* [PROBLEM REQUIREMENTS]: Find the line holding "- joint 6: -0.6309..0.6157" in the entries below. Give it again exactly, along with every line after it up to and including the line holding "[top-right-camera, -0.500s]".

Top of EXERCISE MATERIAL

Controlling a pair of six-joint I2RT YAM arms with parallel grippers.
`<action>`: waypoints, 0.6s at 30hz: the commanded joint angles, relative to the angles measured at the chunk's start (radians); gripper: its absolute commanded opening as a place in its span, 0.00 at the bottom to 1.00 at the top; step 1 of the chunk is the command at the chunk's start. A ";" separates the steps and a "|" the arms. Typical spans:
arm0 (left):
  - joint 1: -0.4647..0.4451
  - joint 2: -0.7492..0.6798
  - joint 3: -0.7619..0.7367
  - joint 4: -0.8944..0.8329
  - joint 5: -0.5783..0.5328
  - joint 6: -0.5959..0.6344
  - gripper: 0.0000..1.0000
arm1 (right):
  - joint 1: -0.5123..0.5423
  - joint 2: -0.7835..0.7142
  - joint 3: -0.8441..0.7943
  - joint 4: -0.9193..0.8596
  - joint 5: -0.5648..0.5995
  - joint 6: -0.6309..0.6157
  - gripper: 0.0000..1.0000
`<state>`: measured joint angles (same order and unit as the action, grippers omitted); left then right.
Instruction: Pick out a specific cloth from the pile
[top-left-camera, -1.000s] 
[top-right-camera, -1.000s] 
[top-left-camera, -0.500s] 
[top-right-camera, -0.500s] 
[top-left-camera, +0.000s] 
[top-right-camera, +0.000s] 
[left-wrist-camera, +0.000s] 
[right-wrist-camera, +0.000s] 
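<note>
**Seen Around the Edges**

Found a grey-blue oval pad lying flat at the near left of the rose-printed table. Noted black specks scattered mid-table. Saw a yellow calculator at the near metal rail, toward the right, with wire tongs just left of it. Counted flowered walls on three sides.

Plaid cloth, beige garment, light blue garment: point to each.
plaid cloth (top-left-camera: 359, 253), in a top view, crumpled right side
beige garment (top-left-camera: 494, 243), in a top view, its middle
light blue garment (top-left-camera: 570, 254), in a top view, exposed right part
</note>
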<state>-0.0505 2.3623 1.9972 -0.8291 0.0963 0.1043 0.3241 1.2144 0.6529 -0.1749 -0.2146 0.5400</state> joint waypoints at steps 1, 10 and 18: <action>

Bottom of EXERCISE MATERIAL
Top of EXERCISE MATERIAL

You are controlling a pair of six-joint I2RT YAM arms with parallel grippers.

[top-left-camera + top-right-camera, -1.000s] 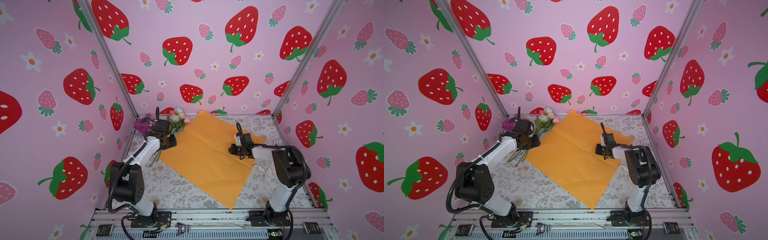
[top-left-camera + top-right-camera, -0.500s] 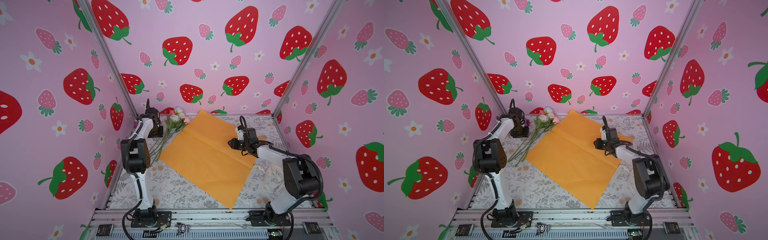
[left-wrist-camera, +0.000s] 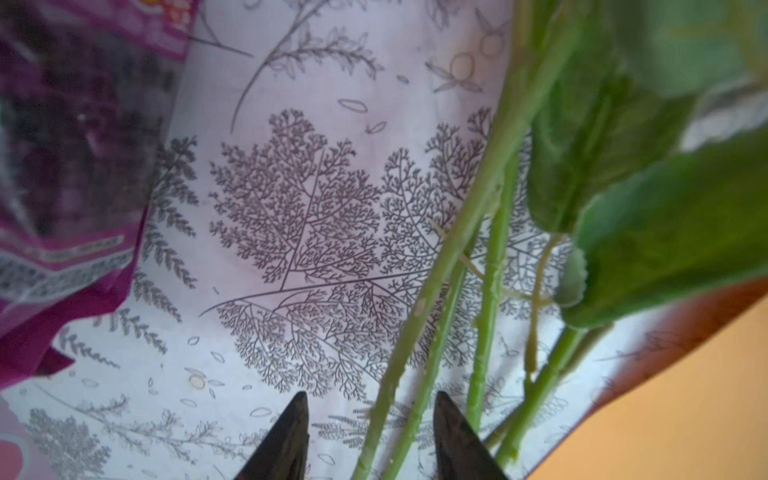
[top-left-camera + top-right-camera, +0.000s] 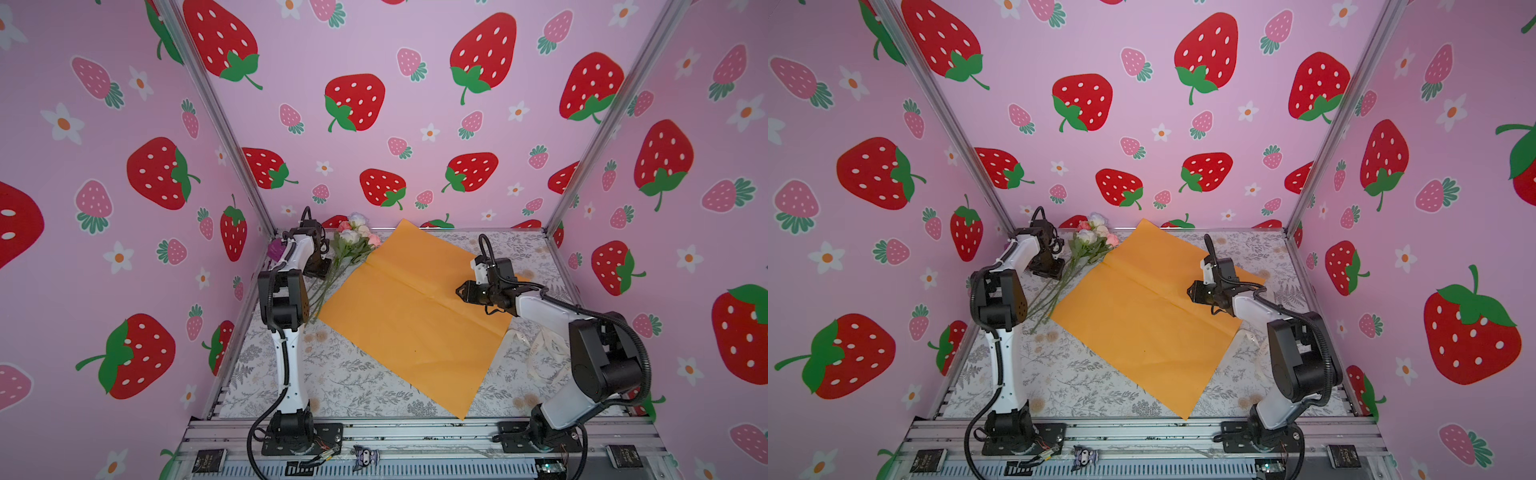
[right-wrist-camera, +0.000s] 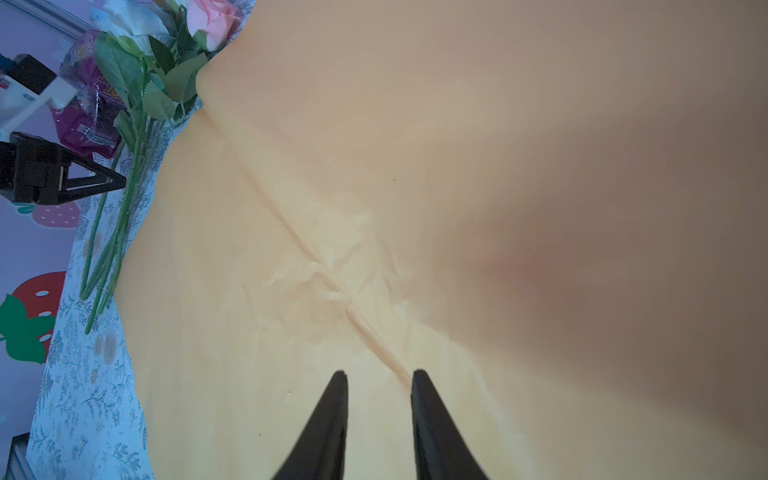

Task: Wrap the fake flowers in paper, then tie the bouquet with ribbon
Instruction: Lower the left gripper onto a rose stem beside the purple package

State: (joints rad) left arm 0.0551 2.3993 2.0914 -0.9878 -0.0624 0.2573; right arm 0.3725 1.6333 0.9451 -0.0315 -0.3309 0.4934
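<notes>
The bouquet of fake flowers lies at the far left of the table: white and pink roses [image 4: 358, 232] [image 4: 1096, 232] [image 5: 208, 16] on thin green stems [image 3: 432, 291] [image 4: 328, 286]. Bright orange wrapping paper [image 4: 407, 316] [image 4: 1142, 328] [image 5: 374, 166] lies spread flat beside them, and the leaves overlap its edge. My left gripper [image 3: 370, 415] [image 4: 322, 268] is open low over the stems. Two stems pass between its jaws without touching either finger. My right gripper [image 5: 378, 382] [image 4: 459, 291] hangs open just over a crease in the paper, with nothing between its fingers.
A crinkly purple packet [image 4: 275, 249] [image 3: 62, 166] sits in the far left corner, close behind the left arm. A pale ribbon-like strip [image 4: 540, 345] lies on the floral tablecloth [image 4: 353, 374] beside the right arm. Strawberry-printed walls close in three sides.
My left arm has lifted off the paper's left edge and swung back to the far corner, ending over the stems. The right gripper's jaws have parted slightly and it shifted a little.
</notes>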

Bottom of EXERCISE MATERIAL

* [RESPONSE BELOW]:
  - joint 6: -0.6309..0.6157
  - gripper: 0.0000..1.0000
`<state>`: measured joint angles (same order and unit as the action, grippers omitted); left then right.
Instruction: Pick out a specific cloth from the pile
[top-left-camera, -1.000s] 
[top-right-camera, -1.000s] 
[top-left-camera, -0.500s] 
[top-right-camera, -0.500s] 

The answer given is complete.